**WHAT TO DO:** Only the lines below from the one that holds "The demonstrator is" through the one that holds "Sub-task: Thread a" should appear in the answer, copied exactly, end lines included and pictures omitted.

**GIVEN MATERIAL:**
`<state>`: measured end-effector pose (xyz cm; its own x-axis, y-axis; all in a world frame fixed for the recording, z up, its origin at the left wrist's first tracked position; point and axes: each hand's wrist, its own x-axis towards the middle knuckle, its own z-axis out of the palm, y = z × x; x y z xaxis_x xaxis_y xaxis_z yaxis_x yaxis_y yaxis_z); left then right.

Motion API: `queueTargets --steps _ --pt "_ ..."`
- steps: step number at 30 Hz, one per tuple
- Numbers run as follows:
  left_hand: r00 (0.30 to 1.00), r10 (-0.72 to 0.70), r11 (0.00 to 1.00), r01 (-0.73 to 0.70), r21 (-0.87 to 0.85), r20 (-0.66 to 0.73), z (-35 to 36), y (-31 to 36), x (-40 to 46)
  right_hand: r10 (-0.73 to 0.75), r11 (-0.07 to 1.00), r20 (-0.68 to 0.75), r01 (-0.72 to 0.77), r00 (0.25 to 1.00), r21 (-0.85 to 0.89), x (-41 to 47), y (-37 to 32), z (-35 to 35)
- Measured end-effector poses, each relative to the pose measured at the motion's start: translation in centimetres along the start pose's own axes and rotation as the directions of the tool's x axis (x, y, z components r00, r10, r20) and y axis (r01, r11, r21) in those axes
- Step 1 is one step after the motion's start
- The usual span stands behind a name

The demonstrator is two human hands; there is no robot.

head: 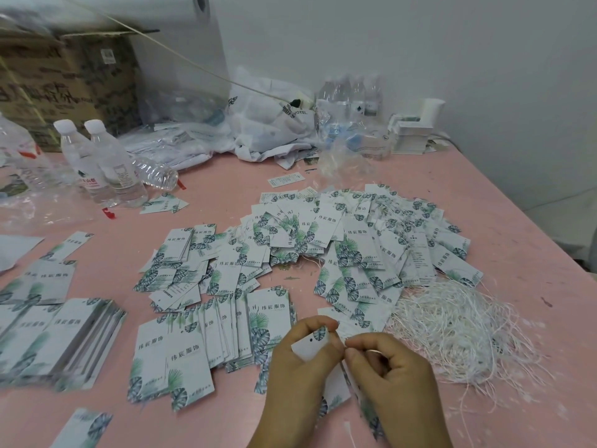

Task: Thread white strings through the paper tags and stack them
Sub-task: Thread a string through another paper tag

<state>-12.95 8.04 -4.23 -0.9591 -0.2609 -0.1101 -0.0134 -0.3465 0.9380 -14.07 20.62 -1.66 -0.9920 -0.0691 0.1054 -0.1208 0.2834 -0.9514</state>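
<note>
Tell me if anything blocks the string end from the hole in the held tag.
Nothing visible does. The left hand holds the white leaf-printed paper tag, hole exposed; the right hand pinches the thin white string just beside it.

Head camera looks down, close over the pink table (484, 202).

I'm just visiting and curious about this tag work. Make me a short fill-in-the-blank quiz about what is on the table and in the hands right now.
1. The left hand holds up a paper tag with a small punched ____ near its top.
2. The tangled pile of white strings lies to the ____ of both hands.
3. The table surface is coloured ____.
4. The right hand pinches something thin beside the tag, and two capped ____ stand at the far left.

Missing words: hole; right; pink; bottles
</note>
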Motion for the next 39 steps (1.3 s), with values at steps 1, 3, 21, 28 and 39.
queueTargets --steps 1,3,21,28,39 --pt "1.0 0.007 1.0 -0.007 0.021 0.003 0.0 -0.1 0.0 0.005 1.0 -0.001 -0.005 1.0 -0.004 0.1 0.1 0.0" --pt "1.0 0.019 0.999 -0.02 0.045 0.021 0.1 -0.1 -0.1 -0.002 1.0 -0.007 0.002 1.0 -0.031 0.2 0.3 -0.1" --pt "0.992 -0.004 0.995 -0.008 0.098 0.129 0.7 -0.8 -0.7 -0.067 0.981 -0.032 0.06 0.997 -0.186 -0.2 0.6 0.8" --pt "0.992 -0.05 0.999 0.052 -0.01 0.115 0.8 -0.2 -0.4 -0.076 0.982 -0.058 0.065 0.995 -0.176 0.0 0.7 0.5" --pt "0.989 0.102 0.988 -0.112 0.102 0.105 -0.1 -0.9 0.4 0.027 0.999 0.003 -0.026 1.0 -0.026 0.6 1.0 -0.2"
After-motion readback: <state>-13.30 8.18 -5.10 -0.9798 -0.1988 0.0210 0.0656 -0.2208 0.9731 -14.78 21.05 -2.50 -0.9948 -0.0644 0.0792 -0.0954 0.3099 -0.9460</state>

**RESULT FOR THIS TASK:**
The demonstrator is two human hands; there is no robot.

head: 

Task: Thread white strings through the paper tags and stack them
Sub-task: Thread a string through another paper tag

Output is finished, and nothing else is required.